» WHAT IS NEEDED: From the listing below, copy only the lines from the line that contains "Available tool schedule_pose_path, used" to the line that contains "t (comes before", counting those two lines as part of the copy.

» DATASET CONTENT:

-------------------------

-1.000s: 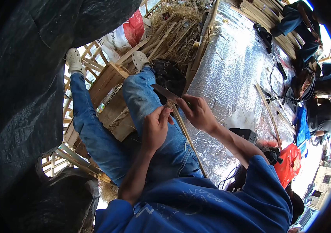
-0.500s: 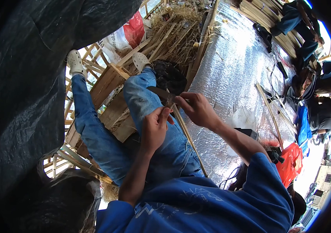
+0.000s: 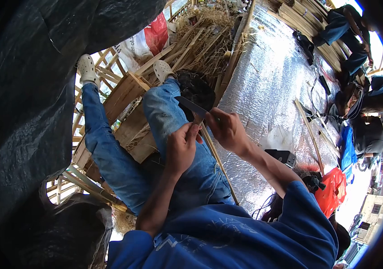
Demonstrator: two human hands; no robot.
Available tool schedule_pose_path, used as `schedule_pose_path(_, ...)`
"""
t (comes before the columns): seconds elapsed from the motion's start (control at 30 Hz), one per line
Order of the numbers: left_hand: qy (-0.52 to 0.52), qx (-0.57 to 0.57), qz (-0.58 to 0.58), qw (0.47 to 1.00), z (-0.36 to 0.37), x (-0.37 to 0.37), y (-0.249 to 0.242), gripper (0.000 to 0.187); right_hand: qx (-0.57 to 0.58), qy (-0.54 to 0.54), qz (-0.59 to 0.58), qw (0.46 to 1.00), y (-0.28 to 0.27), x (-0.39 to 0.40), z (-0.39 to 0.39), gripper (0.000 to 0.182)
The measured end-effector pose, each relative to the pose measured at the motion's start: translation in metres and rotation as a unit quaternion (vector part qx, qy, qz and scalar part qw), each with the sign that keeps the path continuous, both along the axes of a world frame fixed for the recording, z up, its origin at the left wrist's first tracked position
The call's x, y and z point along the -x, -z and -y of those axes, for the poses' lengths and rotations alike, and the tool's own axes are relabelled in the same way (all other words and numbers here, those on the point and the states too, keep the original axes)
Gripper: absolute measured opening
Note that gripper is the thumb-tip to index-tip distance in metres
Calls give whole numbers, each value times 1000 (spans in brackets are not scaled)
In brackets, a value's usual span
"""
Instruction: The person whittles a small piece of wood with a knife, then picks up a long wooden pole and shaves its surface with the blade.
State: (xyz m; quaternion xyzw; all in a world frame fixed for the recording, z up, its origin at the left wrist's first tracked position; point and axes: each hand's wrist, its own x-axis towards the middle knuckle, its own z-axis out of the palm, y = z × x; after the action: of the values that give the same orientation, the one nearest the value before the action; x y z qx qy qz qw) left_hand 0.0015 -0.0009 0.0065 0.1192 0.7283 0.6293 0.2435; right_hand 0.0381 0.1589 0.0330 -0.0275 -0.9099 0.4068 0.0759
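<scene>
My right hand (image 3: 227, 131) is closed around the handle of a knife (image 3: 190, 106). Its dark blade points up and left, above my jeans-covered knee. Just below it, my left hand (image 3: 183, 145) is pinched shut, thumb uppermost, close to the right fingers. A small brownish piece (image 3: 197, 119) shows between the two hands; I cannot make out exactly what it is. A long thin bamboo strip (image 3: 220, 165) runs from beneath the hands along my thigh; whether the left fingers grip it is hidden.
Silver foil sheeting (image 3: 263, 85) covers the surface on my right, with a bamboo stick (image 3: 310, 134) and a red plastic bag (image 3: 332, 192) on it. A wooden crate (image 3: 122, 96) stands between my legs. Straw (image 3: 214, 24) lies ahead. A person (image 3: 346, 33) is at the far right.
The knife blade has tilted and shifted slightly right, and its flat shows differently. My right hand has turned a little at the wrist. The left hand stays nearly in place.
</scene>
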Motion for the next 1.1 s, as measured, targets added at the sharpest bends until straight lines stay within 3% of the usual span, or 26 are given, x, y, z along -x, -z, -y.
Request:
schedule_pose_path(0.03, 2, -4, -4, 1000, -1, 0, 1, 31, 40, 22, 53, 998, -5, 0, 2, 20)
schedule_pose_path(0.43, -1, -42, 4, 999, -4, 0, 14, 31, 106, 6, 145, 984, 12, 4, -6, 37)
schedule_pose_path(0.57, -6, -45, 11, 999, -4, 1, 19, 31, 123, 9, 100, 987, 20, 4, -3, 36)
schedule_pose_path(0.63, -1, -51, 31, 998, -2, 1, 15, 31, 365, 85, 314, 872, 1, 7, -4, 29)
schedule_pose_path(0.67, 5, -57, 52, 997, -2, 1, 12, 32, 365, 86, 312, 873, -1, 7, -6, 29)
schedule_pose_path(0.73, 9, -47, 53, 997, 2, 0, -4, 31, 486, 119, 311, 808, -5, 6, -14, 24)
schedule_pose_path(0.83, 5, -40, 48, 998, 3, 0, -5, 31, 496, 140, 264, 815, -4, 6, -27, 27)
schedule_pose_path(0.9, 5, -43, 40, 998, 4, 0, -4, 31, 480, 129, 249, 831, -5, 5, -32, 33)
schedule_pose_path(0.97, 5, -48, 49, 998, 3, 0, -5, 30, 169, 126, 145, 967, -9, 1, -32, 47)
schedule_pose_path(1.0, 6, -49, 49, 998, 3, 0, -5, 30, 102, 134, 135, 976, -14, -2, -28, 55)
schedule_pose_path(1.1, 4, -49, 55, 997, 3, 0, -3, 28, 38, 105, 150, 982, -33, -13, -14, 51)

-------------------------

» TASK SOLUTION:
Available tool schedule_pose_path, used as `schedule_pose_path(_, ...)`
"""
t (comes before the columns): seconds elapsed from the motion's start (control at 30 Hz), one per line

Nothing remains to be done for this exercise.